A key takeaway from this story is that China might — or rather, appears to — have the capacity to disrupt, stop, or otherwise interfere with US infrastructure. That means everything from the power grid to rail lines to aviation to supply chains and how we get our meds. Critical infrastructure encompasses a lot, and it’s called “critical infrastructure” because we need it to maintain a functional society. When it’s disrupted, we get a mess. When it’s disrupted, we often get illness, death, economic damage, property damage, and community damage. It’s bad.
In the interview above, former CISA Director Chris Krebs notes that the risk isn’t just disruption for the sake of it, but that it could be disruption to cause psychological damage and societal chaos. Which is < checks notes > also what Russia has been working to do to the US with a lot of success. A fragmented, disrupted society weakens a country — and this country is the world’s most powerful superpower. If Russia or China could weaken us, they could seize more power/assets/people/countries themselves.
Krebs does note that the US electrical grid — like much of our infrastructure — is not nationwide and fully integrated, so in the case of electrical infrastructure disruption, we are more likely to get regional damage and/or impacts if cyber attacks on the power grid were to occur. We can extrapolate that sort of thing to much of our infrastructure which is local or regional. We’ve got some national critical stuff, too, though.
The other thing that happens with critical infrastructure is that the interdependencies lead to cascading failures when there is a disruption in one place. For example, you can’t run water and sewage plants if the electrical grid is down. You can’t run grocery stores and gas stations, either. And so on.
I say all of this because we’re not working as a society to take on these big huge problems like this cyber risk or like absolutely certain damage that will come from climate change because we’re so paralyzed and divided by political chaos in the form of an authoritarian movement. It’s not good, and that in itself is causing cascading effects because we’re not dealing overall with these big huge threats.
News was leaked this week of another big threat on the horizon — or rather — above it. Russia is apparently working on some sort of aggressive big bad threat to satellite capabilities. A Republican Congressman leaked this classified information, which is another whole topic, and now we know a tiny bit officially.
So far, it sounds like the risk here from this new threat sort of aligns with the other two subjects mentioned above — that we could have damage to interdependent, interrelated critical infrastructure that we rely upon for parts of our society to function.
We Have Options For Navigating Increasing Disruption
We’re not powerless.
We could take political action to help shift this country to actually take on some of this huge problem-solving stuff that we need to be doing by getting us to a more functional government.
We could also be working on seriously building resilience, strength, and coalitions right where we live to help us navigate the increasing disruptions that are very likely to impact our society and soon if not already. This stuff is looming like a 50-foot tsunami and we’re sort of holding our breath as the ocean keeps pulling outward to make a bigger metaphorical wave. But we’d be better off if we took it all seriously and got started in real ways and not just by doing window dressing.
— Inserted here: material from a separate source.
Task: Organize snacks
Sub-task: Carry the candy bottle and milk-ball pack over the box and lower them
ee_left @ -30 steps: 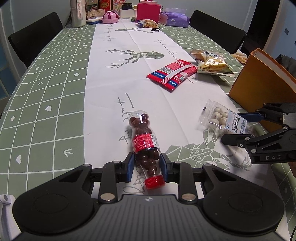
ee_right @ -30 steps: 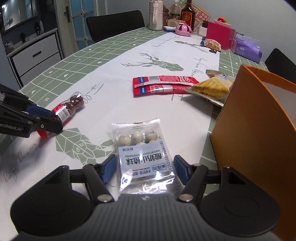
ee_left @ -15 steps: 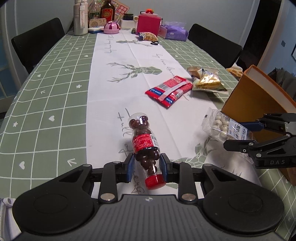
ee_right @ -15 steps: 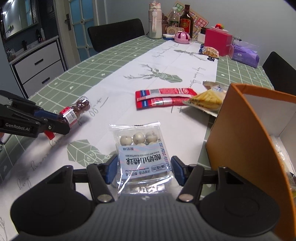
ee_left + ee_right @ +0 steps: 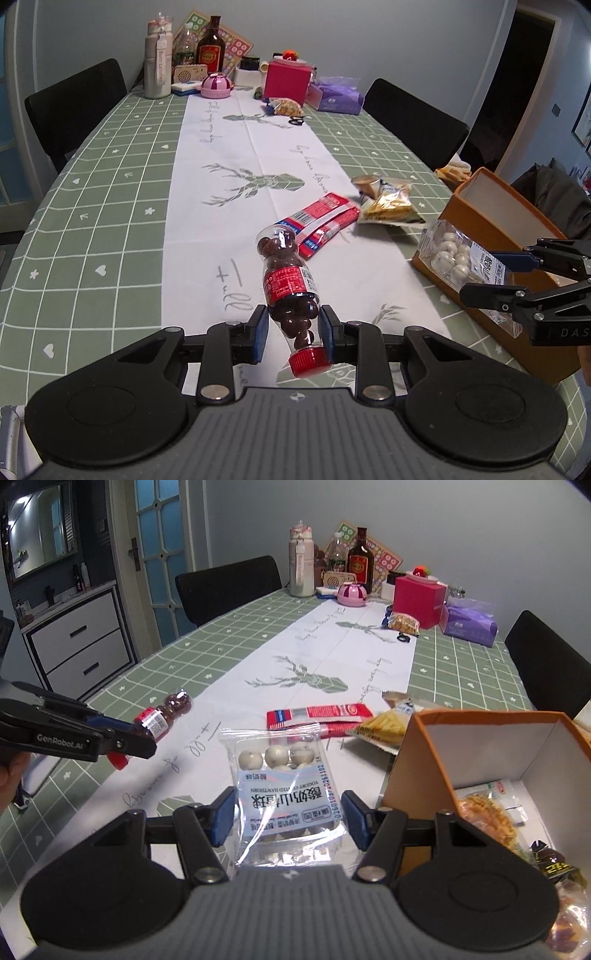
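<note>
My left gripper (image 5: 293,334) is shut on a small clear bottle of chocolate balls (image 5: 286,280) with a red cap, held above the table; it also shows in the right wrist view (image 5: 162,716). My right gripper (image 5: 288,816) is shut on a clear pack of white yogurt balls (image 5: 282,775), held in the air beside the orange box (image 5: 476,760); the pack also shows in the left wrist view (image 5: 456,256). The open orange box (image 5: 495,221) holds several snack packs (image 5: 491,816).
Red snack packets (image 5: 321,219) and a yellow chip bag (image 5: 388,201) lie on the white runner. Bottles, a pink box (image 5: 286,79) and a purple tissue pack (image 5: 338,96) stand at the far end. Black chairs (image 5: 413,122) flank the table.
Both grippers have risen with their loads. The bottle and the yogurt-ball pack left the table, and the right gripper now sits beside the orange box's open top.
</note>
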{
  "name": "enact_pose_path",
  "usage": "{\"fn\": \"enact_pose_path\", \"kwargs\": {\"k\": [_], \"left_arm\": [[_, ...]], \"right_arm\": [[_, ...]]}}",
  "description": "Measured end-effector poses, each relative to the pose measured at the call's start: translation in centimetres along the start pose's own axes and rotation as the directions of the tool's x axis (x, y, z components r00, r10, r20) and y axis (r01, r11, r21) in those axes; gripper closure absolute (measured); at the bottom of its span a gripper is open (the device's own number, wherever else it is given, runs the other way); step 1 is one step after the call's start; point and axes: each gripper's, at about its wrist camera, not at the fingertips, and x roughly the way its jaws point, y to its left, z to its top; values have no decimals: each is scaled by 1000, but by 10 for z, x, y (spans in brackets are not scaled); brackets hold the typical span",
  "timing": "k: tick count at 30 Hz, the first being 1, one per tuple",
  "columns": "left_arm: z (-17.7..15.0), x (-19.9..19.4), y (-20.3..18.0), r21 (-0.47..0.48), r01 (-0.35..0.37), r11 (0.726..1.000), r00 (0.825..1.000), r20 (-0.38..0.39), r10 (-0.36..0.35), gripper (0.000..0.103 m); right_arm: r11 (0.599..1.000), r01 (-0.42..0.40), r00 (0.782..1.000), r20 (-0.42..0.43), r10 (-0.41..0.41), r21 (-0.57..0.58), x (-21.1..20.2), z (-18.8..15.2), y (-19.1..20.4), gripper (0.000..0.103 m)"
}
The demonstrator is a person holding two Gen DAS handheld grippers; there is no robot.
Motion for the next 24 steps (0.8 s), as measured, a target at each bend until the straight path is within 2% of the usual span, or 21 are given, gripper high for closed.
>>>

What This Nonprofit Offers To Help
So the work here at this nascent nonprofit is meant to help us do short-term political change to help hold democracy together like in 2024, and long term work to help us be more resilient. Our 5 Things are totally designed for all this. The picture below shows what they are, but this link can tell you more.
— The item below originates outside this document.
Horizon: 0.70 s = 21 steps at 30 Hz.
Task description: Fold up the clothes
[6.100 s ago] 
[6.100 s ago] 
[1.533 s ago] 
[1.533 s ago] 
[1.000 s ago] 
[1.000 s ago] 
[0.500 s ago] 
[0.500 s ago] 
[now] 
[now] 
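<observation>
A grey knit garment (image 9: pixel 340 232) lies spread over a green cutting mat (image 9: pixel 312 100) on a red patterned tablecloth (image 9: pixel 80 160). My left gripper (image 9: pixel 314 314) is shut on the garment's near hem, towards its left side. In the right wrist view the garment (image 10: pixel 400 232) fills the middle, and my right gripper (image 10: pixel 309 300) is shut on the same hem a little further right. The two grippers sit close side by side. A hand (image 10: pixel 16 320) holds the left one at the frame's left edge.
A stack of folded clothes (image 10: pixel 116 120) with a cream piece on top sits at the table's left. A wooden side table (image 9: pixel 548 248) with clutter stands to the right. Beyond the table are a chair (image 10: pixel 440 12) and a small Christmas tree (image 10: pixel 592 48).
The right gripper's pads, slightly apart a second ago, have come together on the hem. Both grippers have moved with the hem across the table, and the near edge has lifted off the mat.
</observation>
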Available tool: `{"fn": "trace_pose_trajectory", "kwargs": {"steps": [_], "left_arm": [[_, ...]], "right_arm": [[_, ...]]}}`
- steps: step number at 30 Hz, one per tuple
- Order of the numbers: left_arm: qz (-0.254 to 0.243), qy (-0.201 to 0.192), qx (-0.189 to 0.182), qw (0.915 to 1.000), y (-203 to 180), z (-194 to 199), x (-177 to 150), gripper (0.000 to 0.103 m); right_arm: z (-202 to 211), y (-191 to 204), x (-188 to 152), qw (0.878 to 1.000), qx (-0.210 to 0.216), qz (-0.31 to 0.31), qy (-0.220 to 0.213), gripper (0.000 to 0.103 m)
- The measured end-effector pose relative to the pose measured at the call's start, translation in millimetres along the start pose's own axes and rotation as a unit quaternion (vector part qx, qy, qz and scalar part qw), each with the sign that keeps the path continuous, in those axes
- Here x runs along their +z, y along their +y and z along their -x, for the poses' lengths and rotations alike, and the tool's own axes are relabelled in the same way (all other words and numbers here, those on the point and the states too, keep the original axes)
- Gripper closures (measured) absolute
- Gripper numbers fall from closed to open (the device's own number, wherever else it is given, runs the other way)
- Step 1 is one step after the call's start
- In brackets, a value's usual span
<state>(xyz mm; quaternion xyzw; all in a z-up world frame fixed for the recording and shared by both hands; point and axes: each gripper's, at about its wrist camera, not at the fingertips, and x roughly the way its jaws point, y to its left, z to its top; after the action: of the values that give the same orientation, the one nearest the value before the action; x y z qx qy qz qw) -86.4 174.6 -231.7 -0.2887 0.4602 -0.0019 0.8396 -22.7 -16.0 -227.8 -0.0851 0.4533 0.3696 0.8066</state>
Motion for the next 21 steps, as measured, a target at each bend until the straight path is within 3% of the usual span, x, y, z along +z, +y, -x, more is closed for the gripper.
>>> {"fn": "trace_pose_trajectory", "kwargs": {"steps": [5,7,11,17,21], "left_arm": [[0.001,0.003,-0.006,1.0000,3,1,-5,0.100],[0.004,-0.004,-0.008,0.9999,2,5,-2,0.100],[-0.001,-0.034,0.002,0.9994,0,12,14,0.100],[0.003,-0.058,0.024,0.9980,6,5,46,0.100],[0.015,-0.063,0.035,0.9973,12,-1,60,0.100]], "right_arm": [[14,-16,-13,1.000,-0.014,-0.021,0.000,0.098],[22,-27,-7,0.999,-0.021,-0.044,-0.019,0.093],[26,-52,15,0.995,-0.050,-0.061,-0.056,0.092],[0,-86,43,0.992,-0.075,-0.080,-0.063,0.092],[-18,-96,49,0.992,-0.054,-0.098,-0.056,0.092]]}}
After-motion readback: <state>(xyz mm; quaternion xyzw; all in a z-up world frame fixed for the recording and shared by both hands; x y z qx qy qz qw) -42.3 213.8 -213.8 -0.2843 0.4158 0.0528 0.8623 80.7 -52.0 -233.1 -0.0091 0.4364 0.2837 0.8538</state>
We need good tools and real plans to help with the unfolding chaos. That’s what we’ve put together here at Shift the Country.
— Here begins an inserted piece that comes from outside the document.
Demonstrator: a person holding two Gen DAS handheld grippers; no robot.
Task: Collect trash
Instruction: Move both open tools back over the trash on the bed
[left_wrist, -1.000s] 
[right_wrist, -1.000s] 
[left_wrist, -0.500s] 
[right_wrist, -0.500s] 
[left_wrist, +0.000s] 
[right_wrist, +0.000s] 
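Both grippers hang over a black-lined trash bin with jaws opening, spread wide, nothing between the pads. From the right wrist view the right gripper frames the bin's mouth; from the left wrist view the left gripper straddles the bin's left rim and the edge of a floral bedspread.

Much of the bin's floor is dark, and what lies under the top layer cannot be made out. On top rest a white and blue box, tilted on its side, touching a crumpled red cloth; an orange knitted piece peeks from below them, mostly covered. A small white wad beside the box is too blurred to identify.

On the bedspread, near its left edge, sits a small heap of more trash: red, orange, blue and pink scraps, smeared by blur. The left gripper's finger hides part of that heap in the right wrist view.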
Anyway, we’re getting going March 1 with twice weekly Zoom calls to ramp this up.
We’ll be starting by working out through existing groups working anywhere/everywhere to make change. We’ll also be putting a guide out along with idea lists for things people can do where they are. We’d like to grow a cadre of folks who can spread the word and help more people and groups use this framework.
I’ll be doing individual calls (schedule one here) with folks who would like to explore ideas or start working on putting pieces together.
Also, for what it’s worth, I’m not just casually chatting about all this. I worked with critical infrastructure resilience and security in some form the entire 11 years I worked in homeland security in the Washington, DC area. The work here at this nonprofit grows out of that experience and is designed to address the current and predicted risk landscape.
Also also, we just got baseline funding through the 2024 election to grow this work here so there is much more to come. I’ve been getting ducks in a row behind the scenes and tech and stuff but we’ll be ramping up action here on this Substack and in our other spots over the next few weeks.
For now, I’m heading off to do family stuff for the weekend.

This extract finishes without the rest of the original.